* REQUIRED WORK:
Look below for the line containing "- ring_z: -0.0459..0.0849"; from there, print each line exactly up to and including the line containing "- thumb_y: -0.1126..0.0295", and stop.
(PROVIDED MATERIAL Opens)
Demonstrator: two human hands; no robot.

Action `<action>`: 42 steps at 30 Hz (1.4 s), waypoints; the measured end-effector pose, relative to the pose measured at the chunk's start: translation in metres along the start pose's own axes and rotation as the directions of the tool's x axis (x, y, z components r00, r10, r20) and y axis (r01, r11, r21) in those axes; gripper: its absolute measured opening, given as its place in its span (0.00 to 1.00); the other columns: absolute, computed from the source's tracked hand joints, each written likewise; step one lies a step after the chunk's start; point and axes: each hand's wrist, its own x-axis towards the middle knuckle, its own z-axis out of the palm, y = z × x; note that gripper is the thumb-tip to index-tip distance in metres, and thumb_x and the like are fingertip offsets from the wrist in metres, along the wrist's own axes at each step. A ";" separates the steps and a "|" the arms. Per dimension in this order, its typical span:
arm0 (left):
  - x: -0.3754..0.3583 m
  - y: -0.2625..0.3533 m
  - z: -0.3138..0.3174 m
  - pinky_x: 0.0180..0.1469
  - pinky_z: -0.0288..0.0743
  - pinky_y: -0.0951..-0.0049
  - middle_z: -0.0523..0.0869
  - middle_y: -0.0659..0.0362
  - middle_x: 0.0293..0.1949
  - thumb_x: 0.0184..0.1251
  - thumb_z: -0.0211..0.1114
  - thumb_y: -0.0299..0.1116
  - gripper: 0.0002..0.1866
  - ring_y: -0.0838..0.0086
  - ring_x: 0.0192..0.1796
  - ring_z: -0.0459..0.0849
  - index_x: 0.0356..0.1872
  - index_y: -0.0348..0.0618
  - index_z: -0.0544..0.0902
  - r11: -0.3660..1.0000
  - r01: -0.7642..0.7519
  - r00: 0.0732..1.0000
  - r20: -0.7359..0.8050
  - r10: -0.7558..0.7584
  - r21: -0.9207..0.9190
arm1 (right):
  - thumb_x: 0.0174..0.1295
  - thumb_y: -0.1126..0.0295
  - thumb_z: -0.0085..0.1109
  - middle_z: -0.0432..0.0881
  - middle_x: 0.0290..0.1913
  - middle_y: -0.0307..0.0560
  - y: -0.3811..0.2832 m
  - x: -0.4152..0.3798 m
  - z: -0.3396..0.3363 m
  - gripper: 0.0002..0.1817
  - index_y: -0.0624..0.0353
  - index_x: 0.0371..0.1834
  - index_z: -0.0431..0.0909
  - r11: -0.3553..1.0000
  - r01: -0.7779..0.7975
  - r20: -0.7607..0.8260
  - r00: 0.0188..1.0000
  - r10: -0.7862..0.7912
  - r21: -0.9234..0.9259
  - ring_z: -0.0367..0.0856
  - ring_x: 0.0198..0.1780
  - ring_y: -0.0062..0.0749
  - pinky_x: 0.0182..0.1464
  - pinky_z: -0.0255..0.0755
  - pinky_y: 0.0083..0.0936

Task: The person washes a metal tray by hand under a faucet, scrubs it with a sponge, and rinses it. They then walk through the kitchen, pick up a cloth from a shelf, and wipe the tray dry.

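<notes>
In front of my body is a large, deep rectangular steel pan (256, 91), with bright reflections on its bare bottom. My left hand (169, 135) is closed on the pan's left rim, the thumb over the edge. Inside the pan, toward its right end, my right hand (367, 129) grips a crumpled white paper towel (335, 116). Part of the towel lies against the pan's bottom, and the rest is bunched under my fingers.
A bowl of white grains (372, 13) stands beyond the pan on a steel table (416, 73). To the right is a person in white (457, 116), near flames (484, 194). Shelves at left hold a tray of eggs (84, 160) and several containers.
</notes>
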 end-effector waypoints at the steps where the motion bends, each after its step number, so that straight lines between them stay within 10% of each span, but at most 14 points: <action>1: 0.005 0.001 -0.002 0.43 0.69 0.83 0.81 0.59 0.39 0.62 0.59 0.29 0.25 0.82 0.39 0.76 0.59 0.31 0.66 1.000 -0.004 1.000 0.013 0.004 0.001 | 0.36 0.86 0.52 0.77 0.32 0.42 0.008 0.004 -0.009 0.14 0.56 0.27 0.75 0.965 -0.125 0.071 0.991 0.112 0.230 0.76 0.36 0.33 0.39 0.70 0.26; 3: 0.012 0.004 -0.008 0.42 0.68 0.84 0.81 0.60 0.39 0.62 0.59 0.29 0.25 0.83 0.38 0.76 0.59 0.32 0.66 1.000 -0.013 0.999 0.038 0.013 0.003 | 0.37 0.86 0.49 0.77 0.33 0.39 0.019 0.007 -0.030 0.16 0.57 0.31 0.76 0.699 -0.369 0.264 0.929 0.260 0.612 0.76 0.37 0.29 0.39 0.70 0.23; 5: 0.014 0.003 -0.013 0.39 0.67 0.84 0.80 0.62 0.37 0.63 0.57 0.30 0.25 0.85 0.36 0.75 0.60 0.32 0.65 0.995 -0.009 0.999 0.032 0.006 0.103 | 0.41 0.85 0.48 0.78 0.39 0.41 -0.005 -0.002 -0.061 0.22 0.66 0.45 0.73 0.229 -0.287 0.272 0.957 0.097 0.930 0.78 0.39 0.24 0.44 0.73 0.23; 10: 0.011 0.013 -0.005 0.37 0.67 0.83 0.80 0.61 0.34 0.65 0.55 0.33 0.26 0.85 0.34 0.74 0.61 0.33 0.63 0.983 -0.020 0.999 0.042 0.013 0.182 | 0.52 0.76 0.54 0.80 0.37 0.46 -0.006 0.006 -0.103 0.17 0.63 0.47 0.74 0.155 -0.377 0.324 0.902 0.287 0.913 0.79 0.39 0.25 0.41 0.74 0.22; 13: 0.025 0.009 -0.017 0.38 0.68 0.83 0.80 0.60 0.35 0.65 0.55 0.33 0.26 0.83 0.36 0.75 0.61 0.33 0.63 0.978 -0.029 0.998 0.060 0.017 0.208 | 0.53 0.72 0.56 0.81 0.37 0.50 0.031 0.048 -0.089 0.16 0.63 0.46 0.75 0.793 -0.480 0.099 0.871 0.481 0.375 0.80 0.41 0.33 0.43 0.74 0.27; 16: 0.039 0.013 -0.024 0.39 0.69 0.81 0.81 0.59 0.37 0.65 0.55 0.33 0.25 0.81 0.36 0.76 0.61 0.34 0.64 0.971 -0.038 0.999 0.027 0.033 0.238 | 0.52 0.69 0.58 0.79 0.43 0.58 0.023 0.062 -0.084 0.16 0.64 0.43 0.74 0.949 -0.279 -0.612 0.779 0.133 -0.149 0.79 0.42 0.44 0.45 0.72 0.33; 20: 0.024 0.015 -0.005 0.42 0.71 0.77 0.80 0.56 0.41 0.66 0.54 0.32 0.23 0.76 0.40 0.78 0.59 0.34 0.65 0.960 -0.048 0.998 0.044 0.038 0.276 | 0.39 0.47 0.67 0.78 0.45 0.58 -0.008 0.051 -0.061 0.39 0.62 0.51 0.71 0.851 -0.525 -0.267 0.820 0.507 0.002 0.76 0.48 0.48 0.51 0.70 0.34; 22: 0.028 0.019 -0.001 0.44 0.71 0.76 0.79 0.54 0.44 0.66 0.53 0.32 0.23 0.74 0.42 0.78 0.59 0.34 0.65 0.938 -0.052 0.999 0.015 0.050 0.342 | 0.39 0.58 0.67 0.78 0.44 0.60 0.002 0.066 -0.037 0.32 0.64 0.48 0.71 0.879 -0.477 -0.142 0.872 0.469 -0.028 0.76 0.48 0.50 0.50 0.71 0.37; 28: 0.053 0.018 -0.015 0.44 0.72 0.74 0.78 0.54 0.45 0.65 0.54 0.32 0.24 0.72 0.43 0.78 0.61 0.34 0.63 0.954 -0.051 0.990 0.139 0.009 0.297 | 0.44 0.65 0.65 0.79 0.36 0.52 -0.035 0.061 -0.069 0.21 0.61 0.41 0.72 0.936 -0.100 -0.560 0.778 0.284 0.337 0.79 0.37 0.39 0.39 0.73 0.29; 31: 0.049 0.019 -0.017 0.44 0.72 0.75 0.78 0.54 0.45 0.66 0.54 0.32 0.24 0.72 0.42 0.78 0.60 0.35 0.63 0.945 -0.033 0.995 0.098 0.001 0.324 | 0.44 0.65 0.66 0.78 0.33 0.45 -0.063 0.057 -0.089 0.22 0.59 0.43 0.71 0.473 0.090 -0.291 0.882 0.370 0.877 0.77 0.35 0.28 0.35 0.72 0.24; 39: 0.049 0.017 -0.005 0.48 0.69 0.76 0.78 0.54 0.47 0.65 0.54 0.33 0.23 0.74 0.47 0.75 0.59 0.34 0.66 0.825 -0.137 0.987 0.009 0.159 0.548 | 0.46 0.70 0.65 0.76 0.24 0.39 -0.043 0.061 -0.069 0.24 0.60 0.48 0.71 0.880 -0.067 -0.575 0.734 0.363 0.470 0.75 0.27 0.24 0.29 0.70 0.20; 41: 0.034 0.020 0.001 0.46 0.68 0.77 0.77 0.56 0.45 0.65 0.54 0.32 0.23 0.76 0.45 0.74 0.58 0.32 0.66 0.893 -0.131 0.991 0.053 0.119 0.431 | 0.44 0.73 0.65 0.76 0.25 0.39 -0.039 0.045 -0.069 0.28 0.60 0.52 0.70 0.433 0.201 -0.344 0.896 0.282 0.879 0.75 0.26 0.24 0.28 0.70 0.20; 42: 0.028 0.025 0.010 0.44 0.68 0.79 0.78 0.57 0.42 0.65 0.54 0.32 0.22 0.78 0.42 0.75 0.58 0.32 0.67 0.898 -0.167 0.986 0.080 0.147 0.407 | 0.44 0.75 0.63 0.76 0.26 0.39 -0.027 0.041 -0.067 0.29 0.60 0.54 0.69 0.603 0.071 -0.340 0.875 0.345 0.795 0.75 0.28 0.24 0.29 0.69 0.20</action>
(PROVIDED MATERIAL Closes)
* ANSWER SPACE:
  - ring_z: -0.0459..0.0849
  - index_x: 0.0356..0.1872
  - index_y: -0.0348..0.0618
  - index_z: -0.0544..0.0902
  - r11: -0.3660..1.0000
  - r01: -0.7642..0.7519
  - r00: 0.0732..1.0000
  - r20: -0.7359..0.8050
  - r10: -0.7558..0.7584
  - r21: -0.9207..0.9190
arm1 (right):
  - thumb_x: 0.0174..0.1295
  - thumb_y: -0.1126..0.0295

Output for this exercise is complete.